My horse was recently diagnosed with bilateral proximal suspensory Desmitis of the hind limbs as a 5 year old. I’ve had him insured this entire time. He is not a candidate for the surgery to fix it as his is secondary to conformation.
We only received the diagnosis last month and I’ve been doing the prescribed therapies while also having to reconcile with the huge potential spectrum of him returning to full work and continuing my plans to move forward in eventing or him not recovering at all.
I have him insured for mid 5 figures because at this point in order to replace him that’s how much it would cost, and he’s essentially worthless now. But he wasn’t! He was supposed to be great. Just the thought of having to start over from 2 horses ago is incredibly disheartening. I have to consider my goals with his welfare and I’ll just say it outright, I don’t trust anyone. I don’t feel like I can sell him because if he doesn’t recover from this then his value is $0 and he won’t make a trail horse. Once he leaves me I no longer have any control over what happens to him when I send him to someone that by then would have convinced me he’d be safe only to find out a year later he wasn’t. I am worried about someone just seeing dollar signs at his expense. I’ve yet to send a horse somewhere to someone that didn’t turn out to be a total counterfeit lying POS.

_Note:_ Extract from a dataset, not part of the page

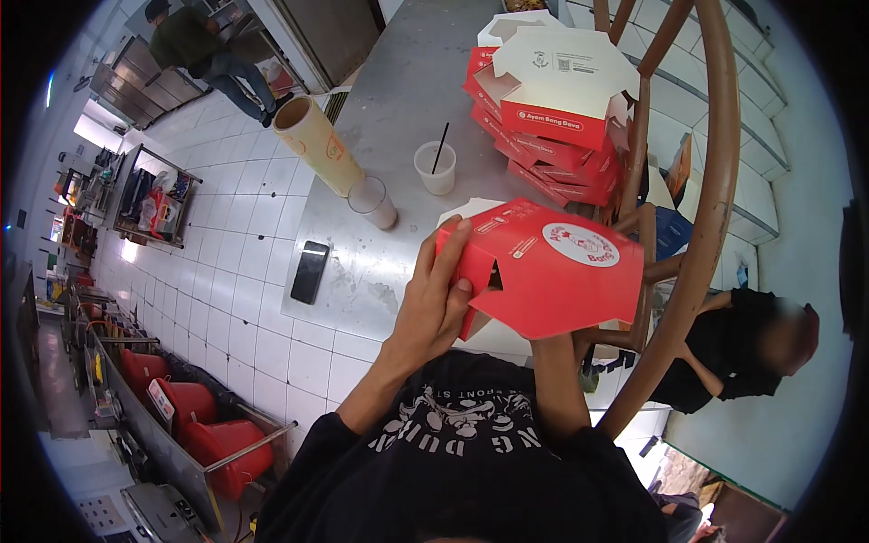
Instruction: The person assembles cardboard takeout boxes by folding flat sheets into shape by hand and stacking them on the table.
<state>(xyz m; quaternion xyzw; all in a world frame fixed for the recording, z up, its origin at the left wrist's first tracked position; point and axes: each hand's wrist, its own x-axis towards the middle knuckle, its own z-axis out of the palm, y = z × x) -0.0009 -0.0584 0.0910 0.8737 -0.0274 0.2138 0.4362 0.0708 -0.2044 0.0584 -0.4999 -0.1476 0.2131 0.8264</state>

That being said… “loss of use” has anyone went this way with horse insurance? What exactly is it and how does it work?
Then there is euthanasia, he’s only 5 years old. He has a long life ahead of him to already be crippled.
I’m reviewing my insurance policy but of course it’s clear as mud. They’re already upset with me because when I submitted this claim for the PSD in the veterinary report it said “lame for 2 years” with previous exams I never submitted. Because that “lame for 2 years” was always dismissed as strength, behavior, training, attitude, etc. The lameness vet I took him to in February yielded me zero results and they said he wasn’t lame. So to me, I’m being gaslighted for 2 years by everybody because they say he’s not lame and there’s nothing wrong with him, and now his insurance is looking at me sideways.
If I do move forward with this either loss of use or euthanasia, do they pay me for what I have him insured for? Or would it be at a reduced value because he wouldn’t be worth that much with his condition?
This is only something I’m considering if in this next year of rehabbing him he doesn’t become sound.
I can’t sustain pasture ornaments and I don’t trust people to send him to while also taking a huge loss and setting me back 6 years. It feels selfish no matter which way I look at it. This is life and he has value, I don’t see him as disposable. It’s a hard choice. It’s not like I’m of the means to just start over from scratch. I had him insured because if something happened to him he would need to be replaced and I wouldn’t suffer such a loss. I feel like I’ve been throwing good money after bad all in the hopes that maybe in a year we will be right back to where we were 2 years ago.